Antonio Verri. Tutta la vita per un Declaro

di Antonio Errico

Aveva un sogno Antonio Verri, il grande folle sogno di un libro profondo e immenso, smisurato, che fosse tutto e nulla, riflesso e inconsistenza, nuvola e macigno. Perfezione.
Sognava un libro, Verri: una forma gigantesca, gravida di corpi, di linguaggi, di silenzi e voci, di segni d’ogni sorta, insegne luci balbettii colori. E poi brusii, poi ritmi affannosi o pacati, come fossero respiro, palpito di cuore.
Dev’essere Declaro il libro, pensava, dev’essere digressione, iterazione, fuga, armonia e disarmonia, eco e risonanza, dev’essere sempre flusso e fluttuazione, materiale che si fa e disfa in continuazione, che si gonfia, si spande, si dilata, che chiude dentro sé ogni codice, tutte le immagini possibili, le possibili scritture, trasparenze, riflessi, le movenze dei corpi, tutte le possibili memorie, i possibili racconti.
Non deve avere tempo, il libro, né luogo. Perché il luogo è il raggrumo di tutti i possibili luoghi, accartocciamento di mappe, falsificazione di atlanti, dove accade tutto e nulla, contemporaneamente, che è un dove e un altrove, contemporaneamente.

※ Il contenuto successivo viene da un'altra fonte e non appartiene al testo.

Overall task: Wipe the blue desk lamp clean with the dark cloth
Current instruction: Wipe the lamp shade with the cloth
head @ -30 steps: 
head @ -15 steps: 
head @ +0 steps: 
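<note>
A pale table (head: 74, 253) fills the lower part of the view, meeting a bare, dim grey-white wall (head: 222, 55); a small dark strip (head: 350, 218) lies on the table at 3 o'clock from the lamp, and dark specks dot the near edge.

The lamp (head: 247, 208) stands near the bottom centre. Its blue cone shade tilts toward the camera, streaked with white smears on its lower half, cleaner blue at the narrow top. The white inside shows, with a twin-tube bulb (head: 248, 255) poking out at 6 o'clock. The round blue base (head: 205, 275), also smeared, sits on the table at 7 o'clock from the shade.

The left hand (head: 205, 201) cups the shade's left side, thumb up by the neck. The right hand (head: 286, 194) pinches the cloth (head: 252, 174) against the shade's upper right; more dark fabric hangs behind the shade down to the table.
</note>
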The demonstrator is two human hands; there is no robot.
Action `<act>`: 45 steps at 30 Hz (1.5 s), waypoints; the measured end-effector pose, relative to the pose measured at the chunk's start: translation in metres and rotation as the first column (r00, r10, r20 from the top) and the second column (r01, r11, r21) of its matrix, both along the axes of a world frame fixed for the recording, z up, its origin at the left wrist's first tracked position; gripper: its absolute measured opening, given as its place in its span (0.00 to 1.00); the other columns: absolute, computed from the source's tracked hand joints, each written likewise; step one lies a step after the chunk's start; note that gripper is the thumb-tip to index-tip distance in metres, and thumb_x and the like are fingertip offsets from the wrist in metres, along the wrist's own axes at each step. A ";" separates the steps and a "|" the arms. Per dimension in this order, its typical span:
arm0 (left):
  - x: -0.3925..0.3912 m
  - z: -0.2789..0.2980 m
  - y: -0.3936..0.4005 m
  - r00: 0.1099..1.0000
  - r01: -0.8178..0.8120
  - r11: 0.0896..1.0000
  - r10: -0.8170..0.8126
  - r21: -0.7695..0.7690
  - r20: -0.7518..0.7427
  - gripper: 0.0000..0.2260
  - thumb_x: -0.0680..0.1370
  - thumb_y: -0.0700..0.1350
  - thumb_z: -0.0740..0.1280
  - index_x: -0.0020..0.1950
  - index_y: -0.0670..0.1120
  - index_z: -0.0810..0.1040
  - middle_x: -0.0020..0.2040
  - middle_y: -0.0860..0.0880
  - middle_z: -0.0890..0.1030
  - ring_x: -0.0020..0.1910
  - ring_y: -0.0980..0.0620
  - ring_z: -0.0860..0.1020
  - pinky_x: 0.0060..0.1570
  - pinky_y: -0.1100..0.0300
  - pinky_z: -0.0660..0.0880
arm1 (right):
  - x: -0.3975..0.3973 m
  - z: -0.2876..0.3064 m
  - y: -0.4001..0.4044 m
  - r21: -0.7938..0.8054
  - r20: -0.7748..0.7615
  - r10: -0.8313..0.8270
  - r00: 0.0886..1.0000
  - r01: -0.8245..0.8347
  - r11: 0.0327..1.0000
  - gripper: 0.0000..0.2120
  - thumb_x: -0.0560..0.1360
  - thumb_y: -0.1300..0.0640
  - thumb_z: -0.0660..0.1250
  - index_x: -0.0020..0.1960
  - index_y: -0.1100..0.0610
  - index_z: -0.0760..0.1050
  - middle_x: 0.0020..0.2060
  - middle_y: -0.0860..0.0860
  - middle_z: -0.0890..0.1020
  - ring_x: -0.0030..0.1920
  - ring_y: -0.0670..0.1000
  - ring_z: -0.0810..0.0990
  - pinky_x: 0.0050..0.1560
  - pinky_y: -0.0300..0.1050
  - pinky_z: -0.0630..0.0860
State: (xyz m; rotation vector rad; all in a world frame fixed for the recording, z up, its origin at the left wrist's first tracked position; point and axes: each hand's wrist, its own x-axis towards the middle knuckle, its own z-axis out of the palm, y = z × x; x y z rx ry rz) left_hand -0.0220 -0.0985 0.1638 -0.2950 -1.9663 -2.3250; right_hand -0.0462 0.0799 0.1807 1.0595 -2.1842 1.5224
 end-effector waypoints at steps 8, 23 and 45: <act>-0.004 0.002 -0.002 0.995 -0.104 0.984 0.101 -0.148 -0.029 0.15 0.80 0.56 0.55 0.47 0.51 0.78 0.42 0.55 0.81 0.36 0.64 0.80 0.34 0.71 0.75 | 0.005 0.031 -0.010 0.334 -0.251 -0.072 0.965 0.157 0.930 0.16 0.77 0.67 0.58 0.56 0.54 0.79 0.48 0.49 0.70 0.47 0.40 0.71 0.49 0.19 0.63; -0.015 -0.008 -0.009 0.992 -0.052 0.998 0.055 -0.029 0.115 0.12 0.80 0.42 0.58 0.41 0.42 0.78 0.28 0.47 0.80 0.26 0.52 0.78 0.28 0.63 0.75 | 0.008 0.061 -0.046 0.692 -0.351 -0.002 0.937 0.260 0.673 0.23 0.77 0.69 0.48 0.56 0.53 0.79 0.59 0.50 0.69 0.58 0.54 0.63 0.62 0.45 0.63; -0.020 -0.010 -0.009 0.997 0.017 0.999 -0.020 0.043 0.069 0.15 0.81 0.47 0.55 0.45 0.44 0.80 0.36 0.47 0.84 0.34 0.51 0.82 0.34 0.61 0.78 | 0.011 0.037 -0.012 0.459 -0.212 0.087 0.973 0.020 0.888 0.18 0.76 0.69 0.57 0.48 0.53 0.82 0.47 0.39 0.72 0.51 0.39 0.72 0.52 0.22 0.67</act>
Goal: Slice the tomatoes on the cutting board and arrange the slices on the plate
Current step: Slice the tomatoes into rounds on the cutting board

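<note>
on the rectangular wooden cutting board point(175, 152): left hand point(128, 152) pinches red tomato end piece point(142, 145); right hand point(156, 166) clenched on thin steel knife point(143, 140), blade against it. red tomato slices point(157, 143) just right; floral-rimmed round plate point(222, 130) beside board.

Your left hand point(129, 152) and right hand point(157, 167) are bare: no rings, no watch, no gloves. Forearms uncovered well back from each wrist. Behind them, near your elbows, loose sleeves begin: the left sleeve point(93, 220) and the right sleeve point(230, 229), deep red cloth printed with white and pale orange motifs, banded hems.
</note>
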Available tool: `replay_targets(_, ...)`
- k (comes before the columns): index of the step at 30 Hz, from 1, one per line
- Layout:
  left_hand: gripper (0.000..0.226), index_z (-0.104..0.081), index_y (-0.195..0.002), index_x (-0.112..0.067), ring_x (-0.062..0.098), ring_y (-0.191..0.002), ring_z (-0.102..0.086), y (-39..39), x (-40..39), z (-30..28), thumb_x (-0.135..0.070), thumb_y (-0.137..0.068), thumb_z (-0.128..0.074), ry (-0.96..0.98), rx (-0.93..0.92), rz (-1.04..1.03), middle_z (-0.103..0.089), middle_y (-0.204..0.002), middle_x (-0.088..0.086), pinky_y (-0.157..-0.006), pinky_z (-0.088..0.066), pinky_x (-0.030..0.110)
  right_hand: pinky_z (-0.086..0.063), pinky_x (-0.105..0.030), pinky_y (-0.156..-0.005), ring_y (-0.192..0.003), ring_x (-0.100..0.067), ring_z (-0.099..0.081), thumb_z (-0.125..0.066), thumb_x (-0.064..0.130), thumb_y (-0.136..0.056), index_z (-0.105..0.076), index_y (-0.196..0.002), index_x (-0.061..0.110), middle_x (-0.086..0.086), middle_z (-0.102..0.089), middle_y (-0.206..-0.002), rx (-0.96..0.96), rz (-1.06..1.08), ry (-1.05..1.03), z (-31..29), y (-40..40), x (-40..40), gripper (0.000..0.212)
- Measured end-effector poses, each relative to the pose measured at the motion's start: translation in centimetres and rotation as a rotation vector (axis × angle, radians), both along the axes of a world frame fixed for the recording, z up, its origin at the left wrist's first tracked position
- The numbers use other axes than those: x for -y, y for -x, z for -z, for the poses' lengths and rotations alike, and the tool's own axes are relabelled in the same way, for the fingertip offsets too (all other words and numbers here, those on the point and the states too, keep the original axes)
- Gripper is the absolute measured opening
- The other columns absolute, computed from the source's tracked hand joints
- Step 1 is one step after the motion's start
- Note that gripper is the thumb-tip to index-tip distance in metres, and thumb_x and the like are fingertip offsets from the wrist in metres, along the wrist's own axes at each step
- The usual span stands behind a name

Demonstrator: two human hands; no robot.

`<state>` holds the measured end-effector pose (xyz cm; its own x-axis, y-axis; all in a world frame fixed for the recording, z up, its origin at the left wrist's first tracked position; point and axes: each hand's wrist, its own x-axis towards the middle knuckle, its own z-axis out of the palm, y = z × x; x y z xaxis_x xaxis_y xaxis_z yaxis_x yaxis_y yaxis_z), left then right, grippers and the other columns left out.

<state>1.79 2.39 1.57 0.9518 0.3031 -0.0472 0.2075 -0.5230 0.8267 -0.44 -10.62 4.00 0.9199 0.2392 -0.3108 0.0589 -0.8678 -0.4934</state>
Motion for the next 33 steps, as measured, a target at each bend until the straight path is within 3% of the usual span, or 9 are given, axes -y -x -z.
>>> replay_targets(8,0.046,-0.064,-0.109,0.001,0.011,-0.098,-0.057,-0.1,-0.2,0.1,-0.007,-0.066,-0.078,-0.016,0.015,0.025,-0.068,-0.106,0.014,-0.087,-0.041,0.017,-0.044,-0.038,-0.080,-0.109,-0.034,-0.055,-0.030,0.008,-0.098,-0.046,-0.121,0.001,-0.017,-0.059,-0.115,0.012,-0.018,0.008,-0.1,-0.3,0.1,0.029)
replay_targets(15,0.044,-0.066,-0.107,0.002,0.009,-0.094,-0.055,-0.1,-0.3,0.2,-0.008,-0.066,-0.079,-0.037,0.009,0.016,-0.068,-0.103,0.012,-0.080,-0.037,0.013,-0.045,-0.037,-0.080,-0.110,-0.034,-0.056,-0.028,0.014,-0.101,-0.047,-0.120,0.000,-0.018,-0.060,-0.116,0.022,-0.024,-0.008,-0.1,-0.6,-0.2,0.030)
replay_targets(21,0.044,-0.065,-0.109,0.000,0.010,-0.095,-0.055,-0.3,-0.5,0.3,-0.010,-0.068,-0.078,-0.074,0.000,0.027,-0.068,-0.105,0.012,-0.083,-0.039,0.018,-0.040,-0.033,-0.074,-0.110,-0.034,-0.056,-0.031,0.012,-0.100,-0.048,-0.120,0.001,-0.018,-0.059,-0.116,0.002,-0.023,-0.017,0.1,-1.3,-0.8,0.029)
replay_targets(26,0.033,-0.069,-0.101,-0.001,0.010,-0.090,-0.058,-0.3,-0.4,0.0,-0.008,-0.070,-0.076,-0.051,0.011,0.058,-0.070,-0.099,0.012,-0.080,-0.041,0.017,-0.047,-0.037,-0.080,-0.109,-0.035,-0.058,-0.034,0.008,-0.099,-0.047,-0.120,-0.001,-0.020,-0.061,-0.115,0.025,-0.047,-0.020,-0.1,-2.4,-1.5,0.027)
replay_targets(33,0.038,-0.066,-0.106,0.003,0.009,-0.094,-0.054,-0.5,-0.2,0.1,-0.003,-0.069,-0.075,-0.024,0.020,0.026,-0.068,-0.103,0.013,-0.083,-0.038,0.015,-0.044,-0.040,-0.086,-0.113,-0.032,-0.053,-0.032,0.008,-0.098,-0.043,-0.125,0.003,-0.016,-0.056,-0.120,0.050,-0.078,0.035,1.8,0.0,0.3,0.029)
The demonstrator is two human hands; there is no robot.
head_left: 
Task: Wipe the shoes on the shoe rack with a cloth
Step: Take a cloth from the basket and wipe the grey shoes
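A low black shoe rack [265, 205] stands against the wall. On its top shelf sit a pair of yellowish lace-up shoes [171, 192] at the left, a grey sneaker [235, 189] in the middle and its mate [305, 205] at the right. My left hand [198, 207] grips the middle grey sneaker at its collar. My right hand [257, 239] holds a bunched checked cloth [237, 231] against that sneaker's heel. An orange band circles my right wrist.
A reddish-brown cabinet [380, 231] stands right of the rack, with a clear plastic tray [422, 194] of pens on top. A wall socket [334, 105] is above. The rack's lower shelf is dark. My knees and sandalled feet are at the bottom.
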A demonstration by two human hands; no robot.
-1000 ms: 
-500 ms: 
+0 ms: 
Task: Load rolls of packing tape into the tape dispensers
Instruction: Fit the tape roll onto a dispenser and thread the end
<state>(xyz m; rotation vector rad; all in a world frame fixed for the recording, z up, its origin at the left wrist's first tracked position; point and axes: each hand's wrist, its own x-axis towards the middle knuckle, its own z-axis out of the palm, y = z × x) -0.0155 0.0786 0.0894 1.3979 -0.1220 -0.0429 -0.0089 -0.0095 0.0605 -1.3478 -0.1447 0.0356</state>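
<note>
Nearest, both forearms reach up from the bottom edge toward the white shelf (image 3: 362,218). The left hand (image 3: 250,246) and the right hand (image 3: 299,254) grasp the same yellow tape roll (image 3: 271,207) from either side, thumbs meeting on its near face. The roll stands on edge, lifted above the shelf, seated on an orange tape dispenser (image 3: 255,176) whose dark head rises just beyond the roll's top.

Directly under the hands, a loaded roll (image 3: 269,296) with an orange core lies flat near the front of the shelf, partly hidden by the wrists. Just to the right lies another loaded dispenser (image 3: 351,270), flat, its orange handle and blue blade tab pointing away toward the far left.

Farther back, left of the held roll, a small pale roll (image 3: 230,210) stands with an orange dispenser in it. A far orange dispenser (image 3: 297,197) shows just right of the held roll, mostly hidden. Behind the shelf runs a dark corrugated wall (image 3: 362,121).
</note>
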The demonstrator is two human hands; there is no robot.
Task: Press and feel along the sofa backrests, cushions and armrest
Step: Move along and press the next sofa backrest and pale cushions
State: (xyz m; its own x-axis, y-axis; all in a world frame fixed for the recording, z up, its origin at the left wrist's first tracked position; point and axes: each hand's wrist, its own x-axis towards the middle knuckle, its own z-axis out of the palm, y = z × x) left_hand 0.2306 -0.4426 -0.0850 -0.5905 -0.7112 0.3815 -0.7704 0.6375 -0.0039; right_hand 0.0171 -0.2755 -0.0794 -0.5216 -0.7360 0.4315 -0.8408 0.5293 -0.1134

Guisnes è il luogo. Città senza porte; città che si muove, si agita, sussulta, viva, aggressiva, sempre immobile e cangiante, sventrata, lussuriosa, opaca e luccicante, dolce e perversa, fetida e odorosa, corpo e idea, madre e prostituta; microcosmo che genera linguaggi, li aggrega, li intreccia, li polverizza, li riaggrega; linguaggi d’ogni genere: parole clacson insegne cartelloni graffiti spray canzoni. Qualche fiaba.
Guisnes è luogo di linguaggio eccitato, città invasa da una marea di linguaggio che può essere penetrata solo per mezzo di un linguaggio che sia superiore a tutti per potenza di significato. Ecco la nave, allora, la poesia, simbolo del viaggio dentro la scrittura, che danza, rolla, solca, scivola tra i generi accavallati e confusi dei testi. E’ nave che muta rotta continuamente, refrattaria a qualsiasi indicazione di bussola, insofferente di qualsiasi polso di timoniere. Rivendica la propria autonomia, afferma esplicitamente la separazione dal proprio autore.